BEGIN Data shown
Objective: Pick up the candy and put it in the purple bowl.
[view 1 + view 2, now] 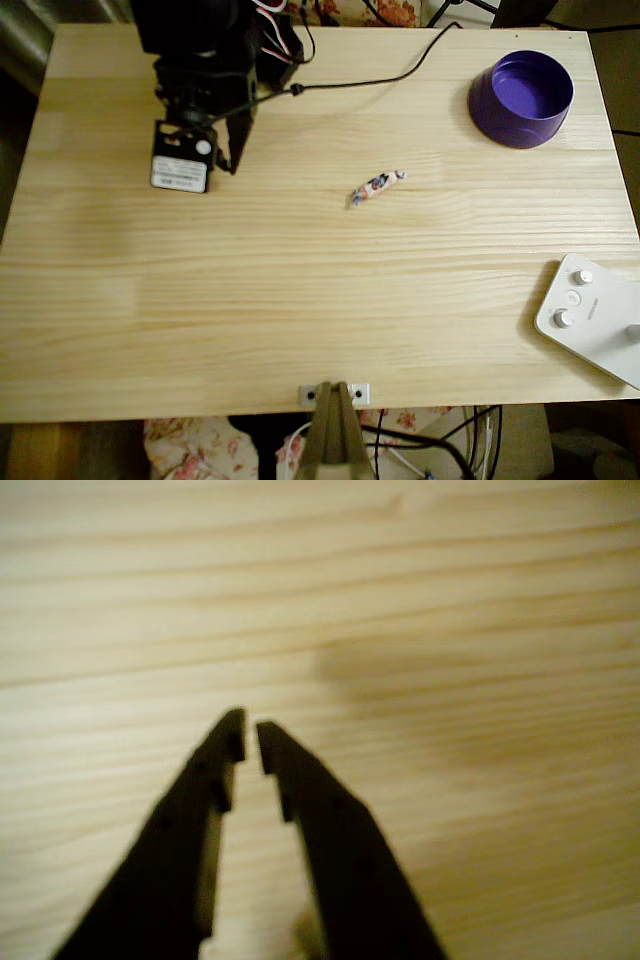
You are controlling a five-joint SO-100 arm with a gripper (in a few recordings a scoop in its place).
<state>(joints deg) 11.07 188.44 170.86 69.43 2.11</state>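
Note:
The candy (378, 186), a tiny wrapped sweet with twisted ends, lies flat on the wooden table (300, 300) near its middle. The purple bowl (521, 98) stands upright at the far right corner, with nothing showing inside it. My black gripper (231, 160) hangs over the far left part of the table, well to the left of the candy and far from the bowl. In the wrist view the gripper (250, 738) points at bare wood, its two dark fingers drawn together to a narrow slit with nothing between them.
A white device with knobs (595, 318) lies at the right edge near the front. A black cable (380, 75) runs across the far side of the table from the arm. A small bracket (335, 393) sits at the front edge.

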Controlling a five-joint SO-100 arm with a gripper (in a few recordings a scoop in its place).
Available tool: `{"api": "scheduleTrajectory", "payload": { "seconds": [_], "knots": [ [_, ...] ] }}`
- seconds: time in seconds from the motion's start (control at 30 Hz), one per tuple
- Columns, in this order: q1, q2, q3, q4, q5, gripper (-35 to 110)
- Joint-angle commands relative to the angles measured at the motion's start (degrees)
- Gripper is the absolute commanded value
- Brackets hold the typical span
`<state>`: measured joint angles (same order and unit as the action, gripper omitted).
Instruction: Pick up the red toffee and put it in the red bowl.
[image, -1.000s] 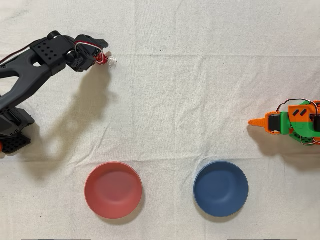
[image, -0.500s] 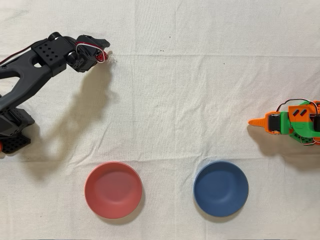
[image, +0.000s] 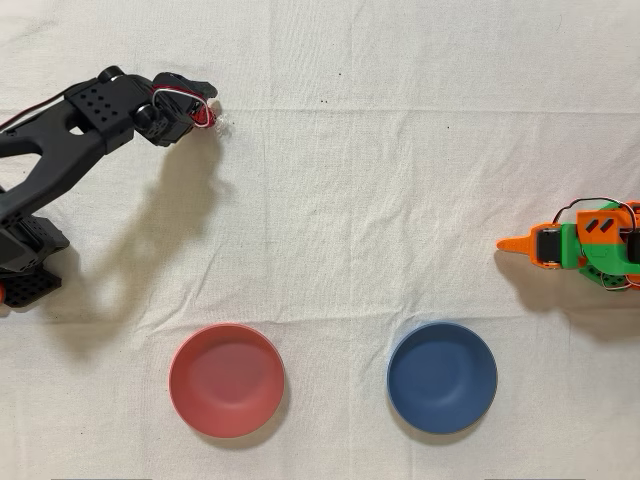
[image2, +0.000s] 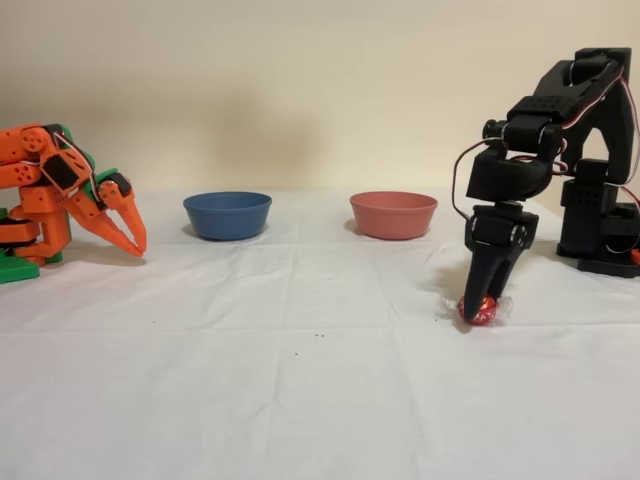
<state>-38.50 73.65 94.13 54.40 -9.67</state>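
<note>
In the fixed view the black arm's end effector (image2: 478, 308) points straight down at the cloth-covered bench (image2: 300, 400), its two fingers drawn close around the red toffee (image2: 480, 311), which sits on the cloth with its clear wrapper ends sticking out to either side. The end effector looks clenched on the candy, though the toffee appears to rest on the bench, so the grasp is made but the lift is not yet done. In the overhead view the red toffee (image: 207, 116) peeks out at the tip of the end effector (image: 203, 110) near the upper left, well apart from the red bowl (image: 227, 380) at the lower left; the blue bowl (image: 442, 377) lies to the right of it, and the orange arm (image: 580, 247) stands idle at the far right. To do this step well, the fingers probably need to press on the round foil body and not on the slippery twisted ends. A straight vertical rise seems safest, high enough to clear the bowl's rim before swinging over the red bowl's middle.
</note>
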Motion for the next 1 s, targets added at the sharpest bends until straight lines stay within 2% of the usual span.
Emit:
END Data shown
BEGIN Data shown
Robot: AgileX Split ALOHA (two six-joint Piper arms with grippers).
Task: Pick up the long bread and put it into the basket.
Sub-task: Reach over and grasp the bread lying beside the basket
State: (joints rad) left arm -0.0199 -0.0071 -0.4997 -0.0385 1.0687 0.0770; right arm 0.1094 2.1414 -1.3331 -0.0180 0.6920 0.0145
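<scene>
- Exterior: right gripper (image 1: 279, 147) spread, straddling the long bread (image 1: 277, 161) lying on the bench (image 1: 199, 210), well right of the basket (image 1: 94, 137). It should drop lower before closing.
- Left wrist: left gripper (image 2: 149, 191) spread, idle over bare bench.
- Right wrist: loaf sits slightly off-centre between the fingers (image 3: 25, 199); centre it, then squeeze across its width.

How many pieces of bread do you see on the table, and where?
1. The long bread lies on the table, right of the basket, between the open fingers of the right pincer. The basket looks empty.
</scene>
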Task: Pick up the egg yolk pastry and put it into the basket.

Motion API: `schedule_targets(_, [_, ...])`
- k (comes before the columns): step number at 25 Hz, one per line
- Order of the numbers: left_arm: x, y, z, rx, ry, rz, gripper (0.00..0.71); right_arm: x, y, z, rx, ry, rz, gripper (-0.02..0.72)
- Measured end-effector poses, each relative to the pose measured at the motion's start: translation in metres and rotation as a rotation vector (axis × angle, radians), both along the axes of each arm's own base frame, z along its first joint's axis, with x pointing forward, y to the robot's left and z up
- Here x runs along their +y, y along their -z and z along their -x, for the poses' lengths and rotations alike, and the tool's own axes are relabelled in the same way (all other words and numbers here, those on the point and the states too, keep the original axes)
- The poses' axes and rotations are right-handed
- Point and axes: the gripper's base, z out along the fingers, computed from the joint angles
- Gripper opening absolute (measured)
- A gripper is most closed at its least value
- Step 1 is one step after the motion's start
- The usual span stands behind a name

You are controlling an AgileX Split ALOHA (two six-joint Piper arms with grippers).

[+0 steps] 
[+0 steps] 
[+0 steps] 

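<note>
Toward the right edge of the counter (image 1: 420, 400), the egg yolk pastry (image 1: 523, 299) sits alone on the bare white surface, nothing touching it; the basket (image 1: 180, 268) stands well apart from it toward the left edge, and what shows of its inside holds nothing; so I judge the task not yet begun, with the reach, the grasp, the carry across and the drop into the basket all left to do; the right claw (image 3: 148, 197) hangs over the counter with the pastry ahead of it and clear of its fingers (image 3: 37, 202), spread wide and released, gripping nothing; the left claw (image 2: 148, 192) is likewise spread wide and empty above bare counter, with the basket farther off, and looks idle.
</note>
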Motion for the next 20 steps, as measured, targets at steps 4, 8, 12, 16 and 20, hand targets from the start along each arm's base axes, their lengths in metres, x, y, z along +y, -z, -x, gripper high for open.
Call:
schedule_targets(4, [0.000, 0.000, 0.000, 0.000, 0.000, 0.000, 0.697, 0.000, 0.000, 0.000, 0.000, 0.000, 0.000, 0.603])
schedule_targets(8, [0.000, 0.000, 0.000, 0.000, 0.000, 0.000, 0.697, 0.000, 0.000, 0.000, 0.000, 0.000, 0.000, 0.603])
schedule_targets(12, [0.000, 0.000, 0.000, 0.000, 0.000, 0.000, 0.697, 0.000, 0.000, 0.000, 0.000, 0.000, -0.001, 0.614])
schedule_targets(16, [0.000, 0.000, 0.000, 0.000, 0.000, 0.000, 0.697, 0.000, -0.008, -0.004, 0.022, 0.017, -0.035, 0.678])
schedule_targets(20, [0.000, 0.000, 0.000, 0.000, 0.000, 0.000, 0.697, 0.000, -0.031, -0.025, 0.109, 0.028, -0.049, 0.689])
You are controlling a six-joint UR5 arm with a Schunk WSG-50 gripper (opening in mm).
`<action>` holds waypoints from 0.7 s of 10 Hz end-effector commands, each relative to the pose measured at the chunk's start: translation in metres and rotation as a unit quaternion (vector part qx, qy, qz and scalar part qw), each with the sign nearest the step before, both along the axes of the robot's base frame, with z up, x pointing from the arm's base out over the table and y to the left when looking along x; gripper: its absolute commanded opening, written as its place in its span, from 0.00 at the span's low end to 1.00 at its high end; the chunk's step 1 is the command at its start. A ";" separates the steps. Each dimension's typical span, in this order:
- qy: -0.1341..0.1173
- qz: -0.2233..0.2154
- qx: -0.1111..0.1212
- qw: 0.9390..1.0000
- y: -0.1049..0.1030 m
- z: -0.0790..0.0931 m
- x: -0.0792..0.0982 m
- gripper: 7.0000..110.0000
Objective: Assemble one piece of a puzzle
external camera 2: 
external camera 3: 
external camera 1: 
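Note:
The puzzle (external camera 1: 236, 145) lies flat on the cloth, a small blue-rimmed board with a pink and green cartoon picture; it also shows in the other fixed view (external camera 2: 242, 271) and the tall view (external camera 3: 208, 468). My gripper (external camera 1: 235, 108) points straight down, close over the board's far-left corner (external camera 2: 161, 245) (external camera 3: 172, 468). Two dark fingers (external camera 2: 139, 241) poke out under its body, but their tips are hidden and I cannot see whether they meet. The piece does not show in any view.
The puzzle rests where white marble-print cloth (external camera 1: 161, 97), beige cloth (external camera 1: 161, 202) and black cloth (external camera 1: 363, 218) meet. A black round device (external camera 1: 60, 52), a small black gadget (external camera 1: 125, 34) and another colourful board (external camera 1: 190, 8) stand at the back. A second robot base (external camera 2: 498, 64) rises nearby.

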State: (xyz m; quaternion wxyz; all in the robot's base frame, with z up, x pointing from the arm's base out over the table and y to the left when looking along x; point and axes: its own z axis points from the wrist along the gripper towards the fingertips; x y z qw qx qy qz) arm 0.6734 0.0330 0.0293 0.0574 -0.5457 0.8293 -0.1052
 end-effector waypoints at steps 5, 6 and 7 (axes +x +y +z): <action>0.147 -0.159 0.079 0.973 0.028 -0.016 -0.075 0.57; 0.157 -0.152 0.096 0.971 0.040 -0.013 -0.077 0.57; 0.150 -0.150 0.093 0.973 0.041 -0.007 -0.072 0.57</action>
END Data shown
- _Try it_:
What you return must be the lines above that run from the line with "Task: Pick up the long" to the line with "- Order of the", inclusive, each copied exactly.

- _Result below_:
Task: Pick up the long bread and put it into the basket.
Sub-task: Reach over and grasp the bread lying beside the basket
State: (joints rad) left arm -0.0199 -0.0071 -0.4997 -0.0385 1.0687 0.0770; right arm 0.1094 2.1414 -1.3331 -0.0180 0.6920 0.0145
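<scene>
- Exterior: right gripper (image 1: 279, 147) spread, straddling the long bread (image 1: 277, 161) lying on the bench (image 1: 199, 210), well right of the basket (image 1: 94, 137). It should drop lower before closing.
- Left wrist: left gripper (image 2: 149, 191) spread, idle over bare bench.
- Right wrist: loaf sits slightly off-centre between the fingers (image 3: 25, 199); centre it, then squeeze across its width.

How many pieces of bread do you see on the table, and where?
1. The long bread lies on the table, right of the basket, between the open fingers of the right pincer. The basket looks empty.
</scene>
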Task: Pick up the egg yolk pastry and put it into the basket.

Motion API: `schedule_targets(_, [_, ...])`
- k (comes before the columns): step number at 25 Hz, one per line
- Order of the numbers: left_arm: x, y, z, rx, ry, rz, gripper (0.00..0.71); right_arm: x, y, z, rx, ry, rz, gripper (-0.02..0.72)

No more output is expected for this exercise.